It’s easy to feel inadequate when it comes to your retirement savings, especially since there is no lack of motivation to make you feel that way. Bloggers like me get to sound smart when we scare you with what is essentially basic math; investment companies get to come to your rescue with savings vehicles; and there is, of course, the inconvenient truth that many of us are lacking in actual savings.

This is not the normal sort of thing you’ll hear from me on this site, but I think it bears mentioning. Investing is a great thing, as long as you have the rest of your financial house in order.

The Set Up

It goes something like this: Responsible Rex graduates college with about $2 in student debt and begins saving 50% of his $80,000 starting salary, while Flighty Fran waits until she turns 50 to start saving 5% of her $30,000 salary. Responsible Rex retires with billions at 55, while Fran retires at 92 and moves into Rex’s basement (which he is renting out for extra retirement income so he can afford a nicer yacht.)

Some of us want to be Rex and others are afraid of being Fran, but either way, we swallow the story hook, line, and sinker and scramble to increase our retirement savings contribution and make it our number one priority. In the process, we may neglect the more foundational areas of personal finance.

Obvious Fact: Saving is Important

I write about investments, so (as you might imagine) I’m a huge fan of Retirement Saving. I would let Retirement Saving autograph my shirt at a concert, an honor previously reserved only for Bruce Springsteen (who has not yet taken me up on it, but I am persistent.) But the blazing neon sign of Retirement Saving can blind us to less visible figures like Budget and Emergency Fund, or even Retirement Saving’s archenemy, Consumer Debt.

I am not a fan of being scared into doing anything, no matter how inherently sensible it seems. It isn’t necessarily smart to rush headlong into Investment Land if you haven’t spent enough time in the Kingdom of Basic Needs. Don’t be so worried about tomorrow that you fail to take care of today.

The Pyramid of Financial Needs

Retirement saving is a big topic these days, and for good reason.  But it's important to make sure you have the basics covered first.

Arguably, the most common visual for the hierarchy of financial needs is a pyramid (because pyramids are structurally hierarchical. It makes sense.) The base of the pyramid is cash management.

Quite simply, cash is first because it will determine your success at every other level of the pyramid. It’s impressive to be saving 30% of your income for retirement. It is less so if you’re racking up debt at the same pace. For some of us, keeping this level in order comes naturally, but most of us have to work at it. If you are in the former category, try to keep the smugness to a minimum. It’s annoying. If you are in the latter, accept it and move on. There are worse things in life.

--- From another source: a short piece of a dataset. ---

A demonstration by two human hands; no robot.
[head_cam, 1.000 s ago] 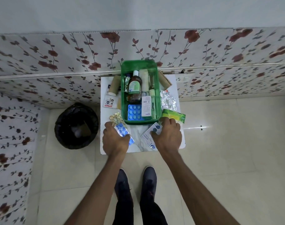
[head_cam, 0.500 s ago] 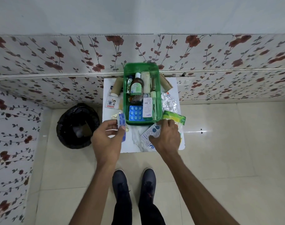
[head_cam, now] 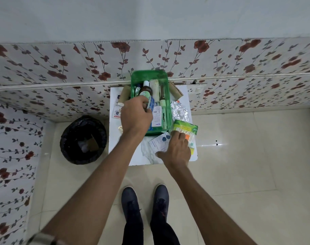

Most immediately, successful cash management means that you have the funds to protect yourself from risk. When most of us think of risk, we immediately think of insurance. And there is definitely insurance at this level – life, health, disability, property, and casualty insurance are some major categories, with additional liability for some of us if circumstances warrant. Another piece I put at this level is your emergency fund. (Others may argue that the emergency fund belongs with cash. I’m fine with that as long as you have one.)

Once you’ve put a harness on your spending and protected yourself from the unexpected, you are ready to begin saving for your future.


Now that I’ve laid out this neat, logical plan, I’m going to mess it up with a few exceptions to the general order of things. First is 401(k). Responsible Rex may be annoying, but he’s not entirely misguided. If your employer offers a 401(k), go ahead and sign up. If your employer matches your contributions, then contribute at least to the match. Why? Because it’s FREE MONEY.

Another area where you might consider jumping levels is life insurance, if you have dependents who will not be able to fend for themselves in the event of your demise.  None of us is guaranteed tomorrow, so regardless of where you are on your climb, make life insurance a priority.

Today vs. Tomorrow

To quote a character from my daughter’s current favorite movie (and the inspiration for this particular post), Seymour S. Sassafrass, “It’s important to dream about tomorrow, but you have to take care of today. It’s a classic today/tomorrow problem.”